The Central Ward councillor along with Ranges Ward’s Brett Owen, who both received more than 36 per cent of first preference votes for their respective wards – have made public their keen intention to run head-to head for the coveted position of mayor.
Likening himself to a betrayed contestant on the reality television series Survivor, Mr Ross said that he had always struggled to gain internal popularity among his fellow councillors despite maintaining an overwhelming level of support from the community.
He said the rift with other councillors had largely eventuated as a result of his proud stance against council spending and his push for lowering council rates.

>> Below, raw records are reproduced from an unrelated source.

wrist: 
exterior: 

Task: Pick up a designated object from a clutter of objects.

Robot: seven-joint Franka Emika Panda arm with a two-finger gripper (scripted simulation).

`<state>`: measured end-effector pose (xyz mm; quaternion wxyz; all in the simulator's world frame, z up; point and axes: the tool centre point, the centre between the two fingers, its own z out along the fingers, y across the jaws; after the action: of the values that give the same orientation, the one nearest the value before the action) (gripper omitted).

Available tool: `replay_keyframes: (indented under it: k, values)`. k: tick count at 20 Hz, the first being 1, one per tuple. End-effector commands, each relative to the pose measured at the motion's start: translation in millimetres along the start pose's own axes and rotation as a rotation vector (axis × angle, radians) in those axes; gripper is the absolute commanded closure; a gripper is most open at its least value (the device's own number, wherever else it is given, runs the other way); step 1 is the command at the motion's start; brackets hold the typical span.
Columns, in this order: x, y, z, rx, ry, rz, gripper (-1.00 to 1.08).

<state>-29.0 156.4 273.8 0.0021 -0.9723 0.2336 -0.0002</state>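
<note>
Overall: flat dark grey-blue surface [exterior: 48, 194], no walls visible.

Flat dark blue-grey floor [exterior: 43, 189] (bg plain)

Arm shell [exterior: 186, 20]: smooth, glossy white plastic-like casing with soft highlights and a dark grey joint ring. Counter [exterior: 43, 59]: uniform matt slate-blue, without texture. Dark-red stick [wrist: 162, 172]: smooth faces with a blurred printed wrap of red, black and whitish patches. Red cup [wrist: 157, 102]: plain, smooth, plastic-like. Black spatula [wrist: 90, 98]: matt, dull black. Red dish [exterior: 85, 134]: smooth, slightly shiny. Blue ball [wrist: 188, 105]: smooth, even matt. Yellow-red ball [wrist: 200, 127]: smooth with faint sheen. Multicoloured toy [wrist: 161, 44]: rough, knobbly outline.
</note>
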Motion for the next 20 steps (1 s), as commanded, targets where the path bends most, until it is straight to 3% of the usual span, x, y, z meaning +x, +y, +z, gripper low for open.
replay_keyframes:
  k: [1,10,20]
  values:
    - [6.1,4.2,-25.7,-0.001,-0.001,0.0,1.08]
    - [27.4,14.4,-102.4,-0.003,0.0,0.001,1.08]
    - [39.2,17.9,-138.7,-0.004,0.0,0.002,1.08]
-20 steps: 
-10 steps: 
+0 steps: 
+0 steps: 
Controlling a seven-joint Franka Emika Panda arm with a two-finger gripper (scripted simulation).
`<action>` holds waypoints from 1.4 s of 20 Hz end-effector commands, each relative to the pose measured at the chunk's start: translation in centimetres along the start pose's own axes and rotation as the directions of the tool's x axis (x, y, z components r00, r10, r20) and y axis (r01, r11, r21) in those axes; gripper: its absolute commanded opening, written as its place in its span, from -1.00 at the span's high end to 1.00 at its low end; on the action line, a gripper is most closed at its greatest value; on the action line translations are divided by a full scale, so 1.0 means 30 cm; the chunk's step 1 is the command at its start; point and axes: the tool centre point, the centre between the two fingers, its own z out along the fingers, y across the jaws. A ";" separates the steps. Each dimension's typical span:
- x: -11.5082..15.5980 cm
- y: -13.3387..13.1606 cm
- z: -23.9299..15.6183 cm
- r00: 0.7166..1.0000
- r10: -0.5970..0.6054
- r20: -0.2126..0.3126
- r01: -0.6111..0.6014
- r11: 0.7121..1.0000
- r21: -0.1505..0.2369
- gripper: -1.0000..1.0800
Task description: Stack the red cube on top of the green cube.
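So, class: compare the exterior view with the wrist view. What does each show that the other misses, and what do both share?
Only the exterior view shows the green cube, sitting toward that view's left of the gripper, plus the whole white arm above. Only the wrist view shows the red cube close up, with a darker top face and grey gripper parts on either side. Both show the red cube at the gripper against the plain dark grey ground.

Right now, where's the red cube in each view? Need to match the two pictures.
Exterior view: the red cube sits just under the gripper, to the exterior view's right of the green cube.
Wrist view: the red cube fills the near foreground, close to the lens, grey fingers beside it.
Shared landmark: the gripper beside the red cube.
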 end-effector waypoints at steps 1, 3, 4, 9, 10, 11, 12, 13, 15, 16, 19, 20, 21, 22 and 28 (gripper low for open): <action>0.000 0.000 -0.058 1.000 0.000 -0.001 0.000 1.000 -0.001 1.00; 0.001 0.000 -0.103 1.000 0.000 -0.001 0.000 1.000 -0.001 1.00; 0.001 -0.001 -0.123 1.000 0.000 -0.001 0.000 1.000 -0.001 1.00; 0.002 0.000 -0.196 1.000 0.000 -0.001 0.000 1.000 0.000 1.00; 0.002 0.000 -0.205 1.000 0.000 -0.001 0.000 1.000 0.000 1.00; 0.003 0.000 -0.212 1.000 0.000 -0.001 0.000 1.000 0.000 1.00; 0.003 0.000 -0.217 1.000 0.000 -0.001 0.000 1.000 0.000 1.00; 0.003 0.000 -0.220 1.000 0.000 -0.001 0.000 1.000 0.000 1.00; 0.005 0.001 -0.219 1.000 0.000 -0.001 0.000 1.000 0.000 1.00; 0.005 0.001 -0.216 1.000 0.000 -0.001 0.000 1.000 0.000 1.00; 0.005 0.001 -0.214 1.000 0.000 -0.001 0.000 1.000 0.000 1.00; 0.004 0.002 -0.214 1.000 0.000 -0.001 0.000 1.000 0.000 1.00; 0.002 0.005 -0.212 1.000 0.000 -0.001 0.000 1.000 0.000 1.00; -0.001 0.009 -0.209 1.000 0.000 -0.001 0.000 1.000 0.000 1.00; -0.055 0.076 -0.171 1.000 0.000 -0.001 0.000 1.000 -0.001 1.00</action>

“I’ve had councillors tell me that I would make a terrific mayor but then, in the background, they simultaneously form all of these alliances with each other in exchange for promises,” Mr Ross said.
“A lot of politics goes on behind the scenes before the election of council’s mayor and in the end, I feel like the result is manipulated in someone’s favour.
“In the past after council has elected a mayor, I’ve had councillors tell me that they had been told by other councillors that they shouldn’t vote for me.
“It’s just like the show Survivor. The alliance always wins because people look out for themselves and the contestant who plays the game usually ends up winning all the money at the end even though that’s not who the viewers want to have win.
“Councillors become more worried about how their vote will affect their own future on council than what’s best for the community.
“In the end, the focus is taken away from the community.”
Mr Ross said he believed his “good rapport” with the community would make him a deserving mayor and bring out his personality as an appropriate “face of Cardinia”.
“I’ll be heading into my ninth year as a councillor and I think it’s my turn to be mayor,” Mr Ross said.
“The timing just feels right for me and my family if I was to take on that role this year.
“So I think it’s a real shame that councillors will probably put their alliances above what the community wants. Because if the mayor vote was based purely on community votes – like in Melbourne and Geelong city councils – it’s really a no brainer.”
Cr Brett Owen held the position as Cardinia Shire’s mayor in 2013.
He said he was pleased to have gained a higher percentage of votes this year compared to the previous election term.
“I’ve worked really hard over the last four years across the whole ward. It’s important to represent all towns in the ward because they’re all very different,” Mr Owen said.
“I’m very motivated and enthusiastic. Having young children, I feel that I would bring an understanding of what it’s like being a young family in the area and with my background in the police force I’d bring knowledge of community safety.
“I have a good relationship with local police, and I think that would be beneficial to guide council through helping the perception of community safety and genuine concerns for crime.
“If I was to be elected mayor, I would take 12 months off police work – with no pay – so I could fully dedicate myself to the role.”
Cr Graeme Moore, who headed Cardinia Shire Council as mayor in 2014, received almost 34 per cent of first preference votes for Port Ward this election.
Mr Moore is yet to confirm whether he intends to again contest for mayor.